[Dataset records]
—————

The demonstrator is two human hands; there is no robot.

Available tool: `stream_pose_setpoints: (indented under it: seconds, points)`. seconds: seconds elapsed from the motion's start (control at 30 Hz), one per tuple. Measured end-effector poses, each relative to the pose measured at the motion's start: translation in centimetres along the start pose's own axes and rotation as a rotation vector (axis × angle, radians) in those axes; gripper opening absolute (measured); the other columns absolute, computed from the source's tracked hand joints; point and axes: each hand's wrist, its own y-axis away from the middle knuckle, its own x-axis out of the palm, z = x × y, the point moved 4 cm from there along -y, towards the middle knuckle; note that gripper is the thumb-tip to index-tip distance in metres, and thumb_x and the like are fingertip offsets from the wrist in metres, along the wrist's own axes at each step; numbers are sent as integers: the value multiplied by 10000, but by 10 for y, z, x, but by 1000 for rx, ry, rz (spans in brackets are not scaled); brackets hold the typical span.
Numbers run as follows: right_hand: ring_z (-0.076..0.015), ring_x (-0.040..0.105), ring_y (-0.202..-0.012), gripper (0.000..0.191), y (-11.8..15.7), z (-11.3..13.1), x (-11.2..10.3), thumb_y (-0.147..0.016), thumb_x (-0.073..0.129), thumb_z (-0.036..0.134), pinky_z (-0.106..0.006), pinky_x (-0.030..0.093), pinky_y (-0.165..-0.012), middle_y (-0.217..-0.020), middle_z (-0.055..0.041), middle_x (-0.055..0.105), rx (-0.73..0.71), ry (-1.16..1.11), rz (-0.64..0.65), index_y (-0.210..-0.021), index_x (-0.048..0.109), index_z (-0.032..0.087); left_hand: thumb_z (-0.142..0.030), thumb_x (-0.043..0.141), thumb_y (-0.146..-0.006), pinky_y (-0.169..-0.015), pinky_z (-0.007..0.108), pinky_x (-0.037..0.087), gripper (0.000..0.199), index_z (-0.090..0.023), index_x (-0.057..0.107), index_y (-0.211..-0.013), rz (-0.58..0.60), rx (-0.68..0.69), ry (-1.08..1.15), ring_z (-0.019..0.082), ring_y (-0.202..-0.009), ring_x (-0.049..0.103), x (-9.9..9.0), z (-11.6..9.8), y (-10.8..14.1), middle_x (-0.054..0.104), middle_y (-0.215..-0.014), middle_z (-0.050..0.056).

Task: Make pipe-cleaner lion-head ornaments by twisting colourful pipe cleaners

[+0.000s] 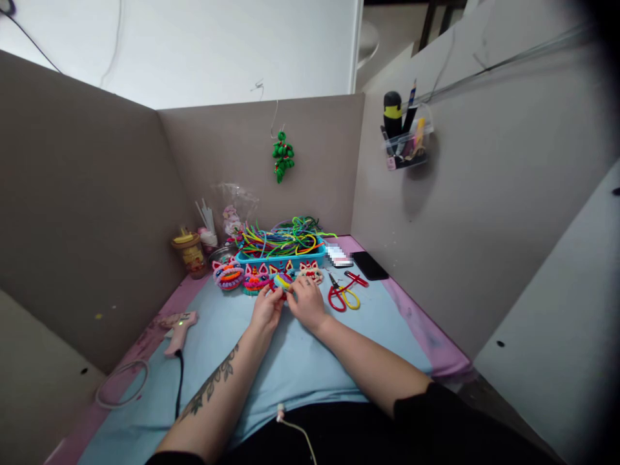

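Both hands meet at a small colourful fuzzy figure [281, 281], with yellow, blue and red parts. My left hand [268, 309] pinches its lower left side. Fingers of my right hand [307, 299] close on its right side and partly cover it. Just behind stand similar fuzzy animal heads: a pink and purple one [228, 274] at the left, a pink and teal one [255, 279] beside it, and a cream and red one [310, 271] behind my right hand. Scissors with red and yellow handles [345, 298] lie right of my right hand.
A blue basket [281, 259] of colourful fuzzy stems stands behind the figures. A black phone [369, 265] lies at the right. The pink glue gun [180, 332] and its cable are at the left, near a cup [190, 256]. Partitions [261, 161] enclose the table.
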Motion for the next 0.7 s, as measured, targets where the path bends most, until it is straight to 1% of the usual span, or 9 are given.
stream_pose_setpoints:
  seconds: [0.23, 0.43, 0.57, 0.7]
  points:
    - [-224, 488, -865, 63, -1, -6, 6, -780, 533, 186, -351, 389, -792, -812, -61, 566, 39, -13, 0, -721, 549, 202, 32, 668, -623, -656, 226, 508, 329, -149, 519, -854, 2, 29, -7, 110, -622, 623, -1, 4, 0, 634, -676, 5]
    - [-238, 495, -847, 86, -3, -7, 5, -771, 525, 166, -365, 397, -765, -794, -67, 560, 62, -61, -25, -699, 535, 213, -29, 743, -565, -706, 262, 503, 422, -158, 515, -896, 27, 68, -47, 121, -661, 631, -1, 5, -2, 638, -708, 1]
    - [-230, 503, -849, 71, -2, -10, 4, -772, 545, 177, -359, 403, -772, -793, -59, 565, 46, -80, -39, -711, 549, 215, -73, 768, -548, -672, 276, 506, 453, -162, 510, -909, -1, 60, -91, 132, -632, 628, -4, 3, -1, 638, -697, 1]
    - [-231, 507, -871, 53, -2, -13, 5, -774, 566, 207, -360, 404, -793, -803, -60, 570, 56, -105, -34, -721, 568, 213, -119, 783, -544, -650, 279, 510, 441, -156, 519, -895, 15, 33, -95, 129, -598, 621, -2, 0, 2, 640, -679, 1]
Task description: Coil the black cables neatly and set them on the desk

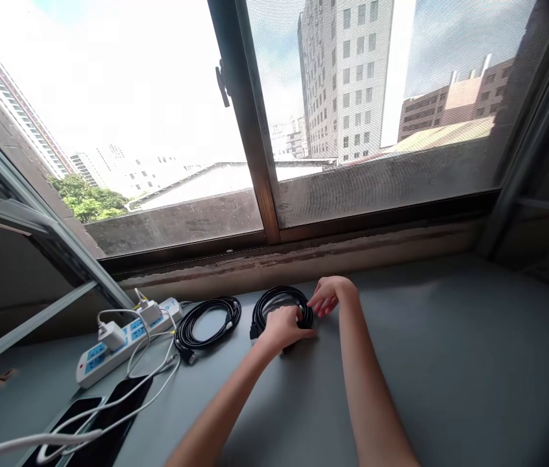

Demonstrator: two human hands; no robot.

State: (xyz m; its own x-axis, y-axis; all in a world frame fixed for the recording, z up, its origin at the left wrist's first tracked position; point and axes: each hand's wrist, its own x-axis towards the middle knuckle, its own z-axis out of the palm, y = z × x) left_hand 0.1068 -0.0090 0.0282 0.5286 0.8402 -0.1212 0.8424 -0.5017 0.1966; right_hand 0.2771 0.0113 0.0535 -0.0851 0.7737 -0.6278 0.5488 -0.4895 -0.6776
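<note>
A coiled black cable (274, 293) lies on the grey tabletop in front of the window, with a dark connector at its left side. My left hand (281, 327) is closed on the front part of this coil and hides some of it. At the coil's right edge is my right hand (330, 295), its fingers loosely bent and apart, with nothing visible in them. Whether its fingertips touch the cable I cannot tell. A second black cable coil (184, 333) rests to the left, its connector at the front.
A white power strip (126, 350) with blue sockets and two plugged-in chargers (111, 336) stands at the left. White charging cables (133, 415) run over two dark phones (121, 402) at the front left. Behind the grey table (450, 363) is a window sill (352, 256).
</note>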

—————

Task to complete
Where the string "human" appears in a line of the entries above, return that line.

The answer
The demonstrator is two human hands; there is no robot.
Demonstrator: two human hands; no robot.

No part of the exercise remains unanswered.